Finally, a very sweet thank you from the bottom of my heart to all of our message board moderators, because without their help I would truly be at a loss. Hugs and kisses to TessLouise - Mags - HansSolo - Ruchie - YogaTeacher - JillSklar - and (our lone fella!) ShawnEric.
As always, we have the latest IBS and digestive health news, research, and studies as well, so enjoy!
Heather Van Vorous
Our last recipe of the year is a sunny Mediterranean treat for these dark and gloomy December days. Greek Roasted Fish & Potatoes is a rustic winter dish with the summery spark of dried herbs. It's the perfect hearty dinner to warm you up when it's cold outside...and the leftover potatoes are completely scrumptious for lunch the next day! This is a low fat, high soluble fiber main dish that's an easy, dependable favorite in my house. Hopefully, you'll enjoy it as much as I do.
Greek Roasted Fish & Potatoes
Makes 4 Servings
3 large russet potatoes, peeled, cut into 1/4" slices
5 T olive oil, divided
3 garlic cloves, minced
1 1/2 t dried oregano
1 t salt
1/4 t crushed red pepper flakes (optional)
1/4 cup white wine
1/4 cup water
4 red snapper or halibut fillets, 4-6 ounces each
2 T dried parsley, divided
salt and pepper to taste
fresh lemon wedges for serving
Preheat oven to 450F. Spray a 13 x 9 inch baking pan with cooking oil. Spread potato slices in pan, overlapping only where necessary. Blend 4 T olive oil, garlic, oregano, salt and optional red pepper in small bowl. Pour over potatoes and spread with a rubber spatula. Pour wine and water over potatoes. Cover pan with foil or lid and bake 20 minutes. Uncover and bake 30-40 minutes more, until potatoes are tender. Place fish fillets on top of potatoes. Drizzle remaining 1 T olive oil over fish. Sprinkle fish with 1 T parsley. Bake uncovered just until fish is opaque in center, 15-20 minutes. Sprinkle with remaining 1 T parsley, salt and pepper, then squirt fresh lemon juice over and serve.
For hundreds of delicious recipes, come visit the IBS Recipe Exchange Message Board!
Are you just learning how to eat for IBS? A little intimidated at the thought of special IBS recipes? Don't worry! Come see
the IBS Diet pages, and find the answers to all your questions.
Faecal incontinence - Many Treatment Options Now Exist
Faecal incontinence, not a glamorous area of medicine, has changed markedly in its recognition and management over the past 10 years. Patients and doctors can talk about it now as the taboo is disappearing. Pathophysiology is better understood, helped by advances in imaging. Treatments are improving as they move away from invasive sphincter surgery as an early step to the use of simple pharmacological treatments, behavioural techniques, injectable biomaterials, and, when necessary, minimally invasive surgery.
Check here for more
Increased Anal Resting Pressure & Rectal Sensitivity in Crohn's
A recent study demonstrates how patients with Crohn's disease without macroscopic proctitis have increased anal pressures in conjunction with increased rectal sensitivity.

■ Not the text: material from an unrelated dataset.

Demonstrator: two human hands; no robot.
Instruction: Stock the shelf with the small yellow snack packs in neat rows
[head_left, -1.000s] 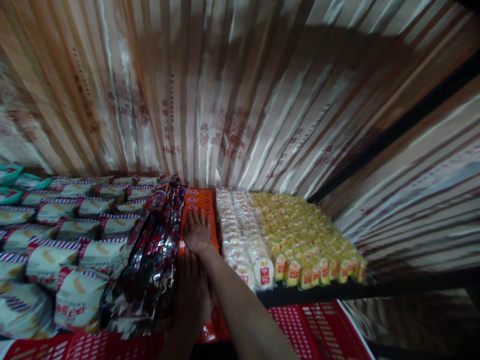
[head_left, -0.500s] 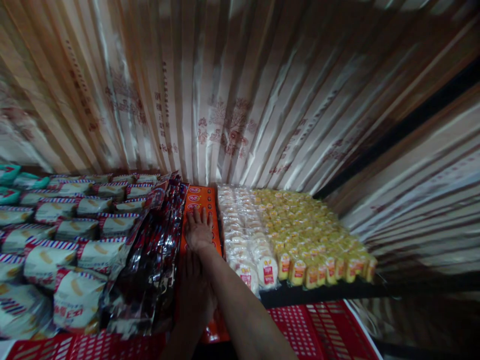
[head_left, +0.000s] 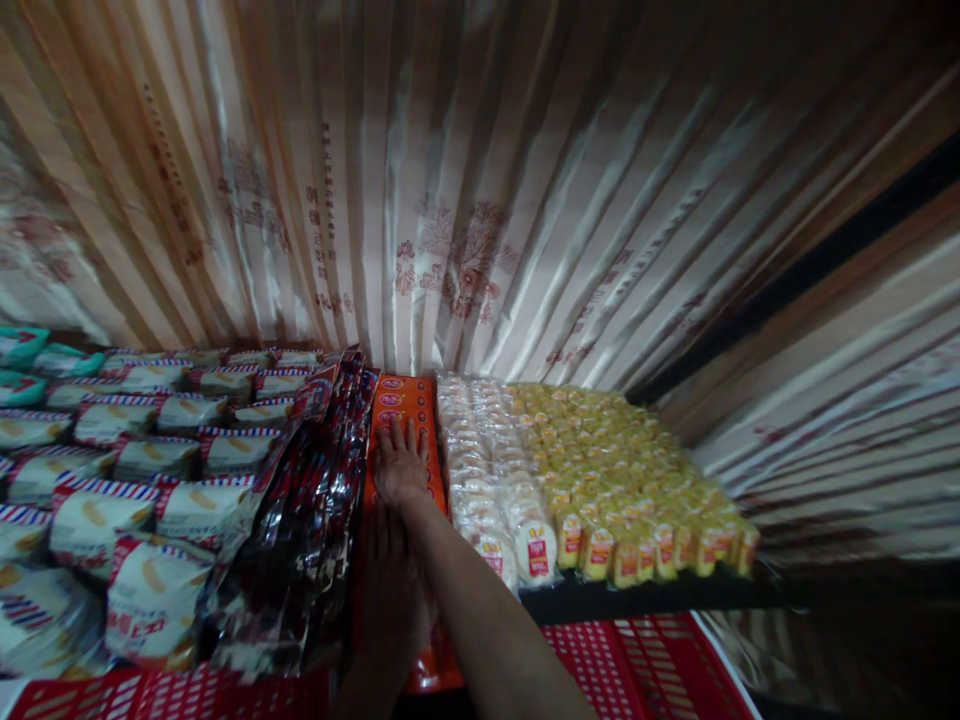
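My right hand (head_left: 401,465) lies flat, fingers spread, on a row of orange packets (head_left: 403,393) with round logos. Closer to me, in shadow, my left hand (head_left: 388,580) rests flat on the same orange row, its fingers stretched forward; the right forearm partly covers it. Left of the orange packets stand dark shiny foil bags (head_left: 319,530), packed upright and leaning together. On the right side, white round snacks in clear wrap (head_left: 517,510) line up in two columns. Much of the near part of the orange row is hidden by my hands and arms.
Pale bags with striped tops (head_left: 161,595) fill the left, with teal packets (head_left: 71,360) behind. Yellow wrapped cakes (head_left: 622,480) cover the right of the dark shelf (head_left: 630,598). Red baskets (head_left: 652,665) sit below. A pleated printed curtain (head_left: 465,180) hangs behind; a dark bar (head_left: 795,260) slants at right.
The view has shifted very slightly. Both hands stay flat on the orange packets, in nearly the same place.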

This may contribute to later development of anal pathology, because increased intra-anal pressures may compromise anal circulation, causing fissures, and also discharging of fecal matter into the perirectal tracts, which may have a role in infection and fistula development.
Check here for more
Intestinal Gas Distribution Determines Abdominal Symptoms
Patients with functional gut disorders such as IBS manifest poor tolerance to intestinal gas loads, but the mechanism of this dysfunction is unknown. This study aimed to explore the relative importance of the amount of intestinal gas versus its distribution on symptom production, and to correlate gut motility and perception of gas loads.
Check here for more
Abnormal Colonic Propagated Activity in Patients with Constipation
The pathophysiological basis of constipation is still unclear, and the role of colonic dysfunction is debated, especially in irritable bowel syndrome. Objective data are quite scarce, especially concerning colonic propulsive activity. This study aimed to evaluate high- and low-amplitude colonic propulsive activity in constipated patients (slow-transit type and irritable bowel syndrome) in comparison with normal controls.
Check here for more
Virtual Colonoscopy Shows Promise
Virtual colonoscopy - a new, less-invasive method of screening for colon cancer and other bowel diseases - is already known to be faster and less troublesome for patients than conventional colonoscopy. Now, a study shows it may also be slightly more effective.
Check here for more
Are GERD and Sleep Apnea Related?
Gastroesophageal reflux and sleep problems go hand in hand. At least 80% of the 60 million Americans who have been diagnosed with GERD report worse symptoms at night, and three in four say they routinely wake up from sleep because of them. GERD affects more than 20% of Americans with weekly heartburn symptoms.
This association makes sense because when you're awake, gravity helps keep acids needed to digest food down where they belongs -- in the stomach. But when you're lying down, these acids can leak back into the esophagus, damaging its lining and significantly boosting the risk of esophageal cancer.
Check here for more
Looking for the latest IBS research and news?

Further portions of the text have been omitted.